Proposal Title: Survival of Sugars in Ice/Mineral Mixtures Upon High Velocity Impact: Simulating the Impact of Comets and Meteorites into Early Earth

Lead Investigator: Nicolle Zellner, New York Center for Astrobiology, Albion College, RPI team
Co-Investigators: Vanessa McCaffrey, Albion College, Murthy Gudipati, Jet Propulsion Laboratory, Caltech

Summary
Understanding the delivery and preservation of organic molecules in meteoritic material is important to understanding the origin of life on Earth. The NASA Astrobiology Roadmap (Des Marais et al. 2008) lists understanding how habitable planets acquire organic compounds and how organic compounds are assembled into more complex molecular structures as important research objectives.

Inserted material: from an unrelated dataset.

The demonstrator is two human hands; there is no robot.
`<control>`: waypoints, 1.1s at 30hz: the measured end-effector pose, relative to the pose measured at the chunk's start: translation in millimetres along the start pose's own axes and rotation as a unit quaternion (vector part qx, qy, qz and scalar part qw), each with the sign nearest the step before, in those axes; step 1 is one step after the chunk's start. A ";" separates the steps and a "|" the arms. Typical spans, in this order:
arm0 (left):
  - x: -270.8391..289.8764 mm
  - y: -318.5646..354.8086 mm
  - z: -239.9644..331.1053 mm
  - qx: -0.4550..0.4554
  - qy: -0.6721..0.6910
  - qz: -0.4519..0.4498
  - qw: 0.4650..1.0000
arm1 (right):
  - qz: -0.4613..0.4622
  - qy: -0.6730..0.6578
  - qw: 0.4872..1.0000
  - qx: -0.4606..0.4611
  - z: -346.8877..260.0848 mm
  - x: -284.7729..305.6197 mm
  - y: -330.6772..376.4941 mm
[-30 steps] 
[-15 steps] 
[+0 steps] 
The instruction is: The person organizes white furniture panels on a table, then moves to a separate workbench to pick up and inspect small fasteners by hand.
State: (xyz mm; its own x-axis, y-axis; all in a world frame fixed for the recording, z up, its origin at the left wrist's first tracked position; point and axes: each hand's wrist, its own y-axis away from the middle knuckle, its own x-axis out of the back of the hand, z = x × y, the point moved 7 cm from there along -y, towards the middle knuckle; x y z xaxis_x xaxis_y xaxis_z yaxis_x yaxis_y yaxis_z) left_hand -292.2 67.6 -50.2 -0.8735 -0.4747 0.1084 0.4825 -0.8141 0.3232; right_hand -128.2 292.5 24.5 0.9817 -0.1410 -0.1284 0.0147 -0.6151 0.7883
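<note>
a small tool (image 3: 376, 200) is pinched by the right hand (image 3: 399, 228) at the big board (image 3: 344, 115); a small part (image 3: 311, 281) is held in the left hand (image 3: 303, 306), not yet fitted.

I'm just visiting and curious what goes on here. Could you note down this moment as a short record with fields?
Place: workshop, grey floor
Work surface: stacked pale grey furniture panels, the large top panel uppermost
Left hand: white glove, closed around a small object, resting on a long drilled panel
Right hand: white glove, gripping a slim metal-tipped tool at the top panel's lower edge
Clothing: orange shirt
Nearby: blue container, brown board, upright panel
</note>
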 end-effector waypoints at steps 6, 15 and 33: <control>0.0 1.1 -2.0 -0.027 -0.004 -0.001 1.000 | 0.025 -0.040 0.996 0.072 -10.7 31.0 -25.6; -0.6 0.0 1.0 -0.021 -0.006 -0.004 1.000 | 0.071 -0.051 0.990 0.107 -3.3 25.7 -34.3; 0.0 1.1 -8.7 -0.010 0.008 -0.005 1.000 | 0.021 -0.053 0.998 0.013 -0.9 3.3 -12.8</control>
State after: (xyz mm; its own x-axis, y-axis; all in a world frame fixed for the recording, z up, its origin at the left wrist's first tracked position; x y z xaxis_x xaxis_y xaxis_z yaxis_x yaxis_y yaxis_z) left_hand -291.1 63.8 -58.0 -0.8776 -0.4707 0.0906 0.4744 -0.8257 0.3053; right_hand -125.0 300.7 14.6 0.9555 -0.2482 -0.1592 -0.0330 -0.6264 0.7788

Additionally, delivery and preservation of organic molecules, volatiles, and water were highlighted in two science initiatives at the NAI Strategic Science Initiative Workshop in Tempe, AZ (May 2009). Though we know that organic molecules are abundant in meteorites, comets, and interplanetary dust particles, few studies have examined how impact processes affect their chemistry and survivability under extreme temperatures and pressures. This study will examine how impact events may change the structure of simple sugars, both alone and when combined with ice mixtures. Future experiments will include minerals. These impact experiments will allow us to understand how sugar chemistry is affected by high pressure events and to contrast the survival probabilities of sugars in meteorite and comet impacts. These experiments will thus allow us to better understand how organic molecules are affected during their delivery to Earth.